§ What is needed:
In the listing that follows, give every line again exactly and omit the pictures.

§ Provided data:
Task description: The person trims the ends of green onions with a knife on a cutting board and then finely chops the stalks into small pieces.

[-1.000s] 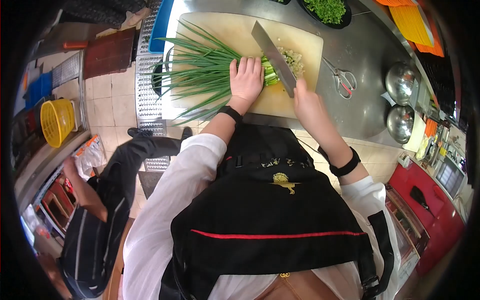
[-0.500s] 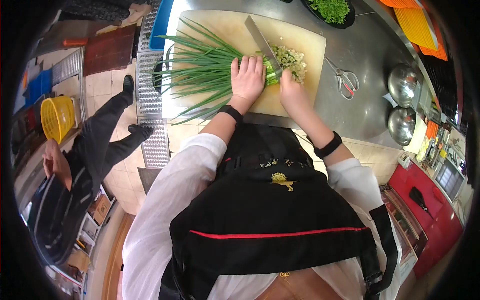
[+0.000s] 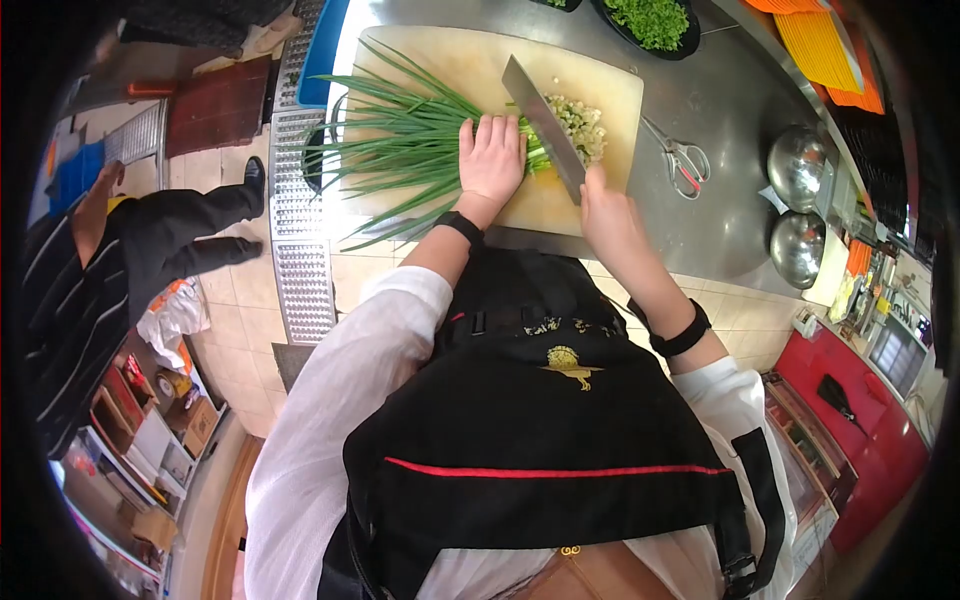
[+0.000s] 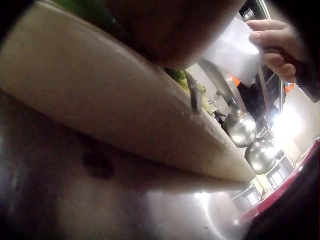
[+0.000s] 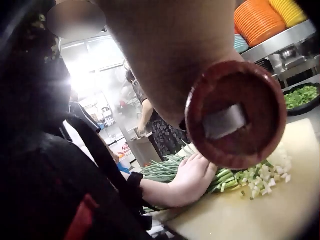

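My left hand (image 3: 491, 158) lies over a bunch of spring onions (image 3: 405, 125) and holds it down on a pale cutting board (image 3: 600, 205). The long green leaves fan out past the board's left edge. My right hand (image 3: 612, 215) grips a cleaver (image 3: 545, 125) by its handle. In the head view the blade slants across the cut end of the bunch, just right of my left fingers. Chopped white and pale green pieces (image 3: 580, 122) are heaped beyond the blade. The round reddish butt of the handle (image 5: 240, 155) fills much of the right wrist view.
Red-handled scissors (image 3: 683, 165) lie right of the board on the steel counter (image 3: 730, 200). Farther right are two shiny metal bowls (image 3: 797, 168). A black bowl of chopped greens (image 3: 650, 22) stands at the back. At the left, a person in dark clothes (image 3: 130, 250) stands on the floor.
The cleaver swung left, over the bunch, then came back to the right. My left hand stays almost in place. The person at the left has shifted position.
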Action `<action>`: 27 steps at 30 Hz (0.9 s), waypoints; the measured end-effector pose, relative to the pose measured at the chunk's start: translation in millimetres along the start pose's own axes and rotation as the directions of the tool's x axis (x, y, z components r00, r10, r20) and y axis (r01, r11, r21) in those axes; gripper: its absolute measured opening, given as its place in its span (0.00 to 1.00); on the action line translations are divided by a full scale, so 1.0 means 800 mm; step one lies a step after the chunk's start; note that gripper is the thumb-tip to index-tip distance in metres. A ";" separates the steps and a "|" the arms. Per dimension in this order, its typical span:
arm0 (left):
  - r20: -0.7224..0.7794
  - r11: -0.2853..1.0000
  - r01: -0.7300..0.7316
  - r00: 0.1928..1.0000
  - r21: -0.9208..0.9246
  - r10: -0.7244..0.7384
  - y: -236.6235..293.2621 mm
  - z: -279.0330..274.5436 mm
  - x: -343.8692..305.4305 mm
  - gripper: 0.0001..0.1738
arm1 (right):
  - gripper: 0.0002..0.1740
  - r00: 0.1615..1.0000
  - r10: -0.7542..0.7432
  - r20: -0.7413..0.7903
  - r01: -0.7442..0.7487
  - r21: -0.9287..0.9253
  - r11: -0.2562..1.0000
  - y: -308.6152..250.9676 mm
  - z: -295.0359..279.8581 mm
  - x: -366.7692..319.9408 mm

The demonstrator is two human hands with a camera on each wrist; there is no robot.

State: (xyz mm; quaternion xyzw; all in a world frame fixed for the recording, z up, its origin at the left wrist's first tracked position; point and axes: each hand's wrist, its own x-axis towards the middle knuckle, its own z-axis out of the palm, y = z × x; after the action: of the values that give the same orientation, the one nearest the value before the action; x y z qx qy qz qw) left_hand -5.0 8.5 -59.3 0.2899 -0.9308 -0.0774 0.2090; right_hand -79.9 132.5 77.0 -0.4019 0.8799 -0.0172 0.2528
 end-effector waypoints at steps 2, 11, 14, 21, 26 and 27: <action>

§ Task output:
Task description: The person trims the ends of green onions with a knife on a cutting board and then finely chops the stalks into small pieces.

[-1.000s] 
[-0.500s] 
[+0.000s] 
[+0.000s] 
[+0.000s] 

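My left hand (image 3: 491, 158) lies over a bunch of spring onions (image 3: 405, 125) and holds it down on a pale cutting board (image 3: 600, 205). The long green leaves fan out past the board's left edge. My right hand (image 3: 612, 215) grips a cleaver (image 3: 545, 125) by its handle. In the head view the blade slants across the cut end of the bunch, just right of my left fingers. Chopped white and pale green pieces (image 3: 580, 122) are heaped beyond the blade. The round reddish butt of the handle (image 5: 240, 155) fills much of the right wrist view.
Red-handled scissors (image 3: 683, 165) lie right of the board on the steel counter (image 3: 730, 200). Farther right are two shiny metal bowls (image 3: 797, 168). A black bowl of chopped greens (image 3: 650, 22) stands at the back. At the left, a person in dark clothes (image 3: 130, 250) stands on the floor.
The cleaver swung left, over the bunch, then came back to the right. My left hand stays almost in place. The person at the left has shifted position.
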Action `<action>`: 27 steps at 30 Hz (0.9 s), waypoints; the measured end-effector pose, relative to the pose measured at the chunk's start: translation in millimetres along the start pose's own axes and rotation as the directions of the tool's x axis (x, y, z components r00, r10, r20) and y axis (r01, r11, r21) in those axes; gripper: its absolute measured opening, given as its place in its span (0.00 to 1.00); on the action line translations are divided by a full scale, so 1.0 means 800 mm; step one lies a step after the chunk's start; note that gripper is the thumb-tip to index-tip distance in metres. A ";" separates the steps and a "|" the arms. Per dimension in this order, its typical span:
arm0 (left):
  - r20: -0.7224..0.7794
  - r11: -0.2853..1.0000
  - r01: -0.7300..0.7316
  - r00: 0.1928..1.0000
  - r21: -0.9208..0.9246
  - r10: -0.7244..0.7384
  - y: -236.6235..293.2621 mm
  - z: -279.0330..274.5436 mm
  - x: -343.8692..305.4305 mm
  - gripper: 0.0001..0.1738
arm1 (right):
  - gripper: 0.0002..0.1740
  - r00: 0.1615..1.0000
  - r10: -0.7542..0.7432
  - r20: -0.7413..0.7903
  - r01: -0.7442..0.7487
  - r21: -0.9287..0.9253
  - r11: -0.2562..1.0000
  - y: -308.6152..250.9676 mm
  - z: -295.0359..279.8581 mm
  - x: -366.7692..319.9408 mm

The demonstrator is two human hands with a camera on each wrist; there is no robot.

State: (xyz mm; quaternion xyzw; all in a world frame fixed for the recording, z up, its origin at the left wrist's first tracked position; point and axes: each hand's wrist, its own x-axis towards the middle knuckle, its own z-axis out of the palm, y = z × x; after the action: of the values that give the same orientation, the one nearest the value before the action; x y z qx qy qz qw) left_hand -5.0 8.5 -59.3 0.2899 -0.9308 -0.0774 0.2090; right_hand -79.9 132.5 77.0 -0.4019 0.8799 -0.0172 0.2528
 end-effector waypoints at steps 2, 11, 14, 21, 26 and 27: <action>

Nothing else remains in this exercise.